Exercise requirements:
Which lines of the listing below contain the word "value"? Return them.

+++ Collected material +++

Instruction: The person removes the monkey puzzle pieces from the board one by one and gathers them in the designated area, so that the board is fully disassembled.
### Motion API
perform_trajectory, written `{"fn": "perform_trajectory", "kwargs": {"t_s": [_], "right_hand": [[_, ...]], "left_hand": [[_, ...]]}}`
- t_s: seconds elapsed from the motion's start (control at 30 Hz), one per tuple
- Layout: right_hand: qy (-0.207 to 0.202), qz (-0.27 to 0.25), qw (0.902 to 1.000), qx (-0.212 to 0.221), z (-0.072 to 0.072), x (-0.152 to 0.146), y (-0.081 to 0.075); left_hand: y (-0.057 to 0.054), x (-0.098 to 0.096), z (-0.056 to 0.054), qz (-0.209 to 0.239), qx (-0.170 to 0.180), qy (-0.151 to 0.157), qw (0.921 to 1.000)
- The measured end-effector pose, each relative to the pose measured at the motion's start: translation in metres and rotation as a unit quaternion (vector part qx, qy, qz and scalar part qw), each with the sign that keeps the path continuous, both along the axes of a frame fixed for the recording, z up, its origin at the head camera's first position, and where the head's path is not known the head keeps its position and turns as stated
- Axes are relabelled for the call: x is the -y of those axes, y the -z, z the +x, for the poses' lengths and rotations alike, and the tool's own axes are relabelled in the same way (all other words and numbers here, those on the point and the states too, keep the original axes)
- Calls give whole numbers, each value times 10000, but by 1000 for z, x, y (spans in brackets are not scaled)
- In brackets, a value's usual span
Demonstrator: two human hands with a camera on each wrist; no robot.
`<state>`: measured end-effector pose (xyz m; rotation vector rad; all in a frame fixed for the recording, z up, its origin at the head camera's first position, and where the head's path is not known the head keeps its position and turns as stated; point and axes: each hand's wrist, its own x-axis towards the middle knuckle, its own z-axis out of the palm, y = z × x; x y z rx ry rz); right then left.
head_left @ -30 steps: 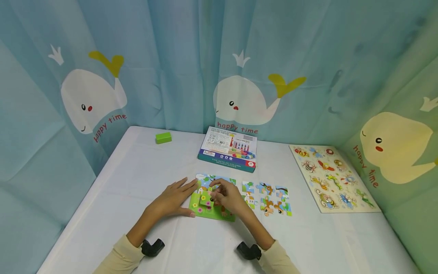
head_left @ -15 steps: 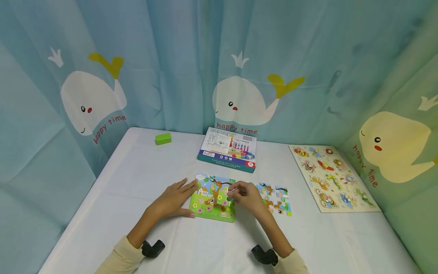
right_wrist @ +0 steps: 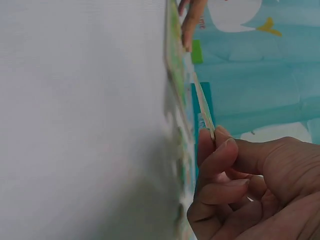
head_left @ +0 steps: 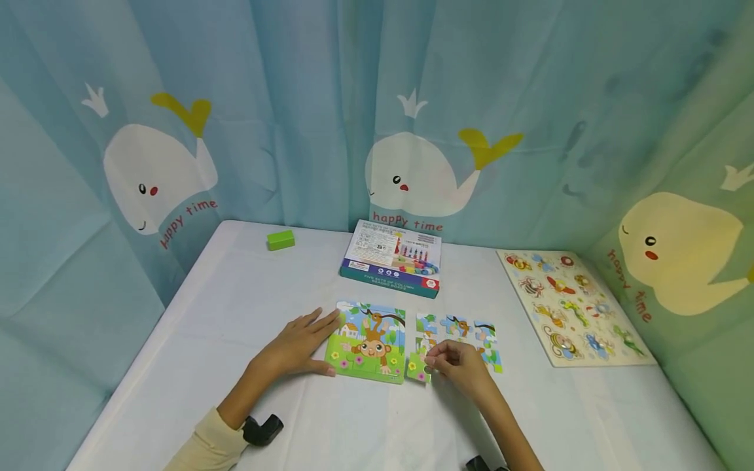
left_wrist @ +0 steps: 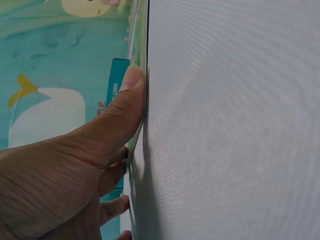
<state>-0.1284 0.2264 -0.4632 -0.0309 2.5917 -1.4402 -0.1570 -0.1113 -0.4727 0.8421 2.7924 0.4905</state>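
Between the thumb and fingertips of my right hand (head_left: pixel 465 371) is a jigsaw piece (head_left: pixel 417 368), green with yellow and pink flowers. It is held just right of the puzzle board (head_left: pixel 366 375), in front of the loose pieces; the right wrist view shows this piece (right_wrist: pixel 204 106) thin and edge-on. The board carries a picture of an upside-down monkey, a house and a green lawn. My left hand (head_left: pixel 299 343) lies along the board's left edge with extended fingers, its thumb (left_wrist: pixel 132 77) against the board's side in the left wrist view.
Several loose jigsaw pieces (head_left: pixel 458 326) lie in rows right of the board, partly hidden by my right hand. Behind stands a bead-set box (head_left: pixel 390 258). A green block (head_left: pixel 281 240) is at the back left, an insect puzzle board (head_left: pixel 580 314) at the right. Whale-print curtains (head_left: pixel 318 131) surround the table.
My right hand has carried the flowered piece from over the board rightward, off its edge and nearer the loose pieces. The monkey picture is uncovered now. My left hand has stayed put.
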Motion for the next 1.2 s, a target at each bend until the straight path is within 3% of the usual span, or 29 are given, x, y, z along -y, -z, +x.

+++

Answer for the task:
- Calls give whole numbers, each value times 10000, but by 1000 for z, x, y (spans in brackets are not scaled)
- In brackets, a value's usual span

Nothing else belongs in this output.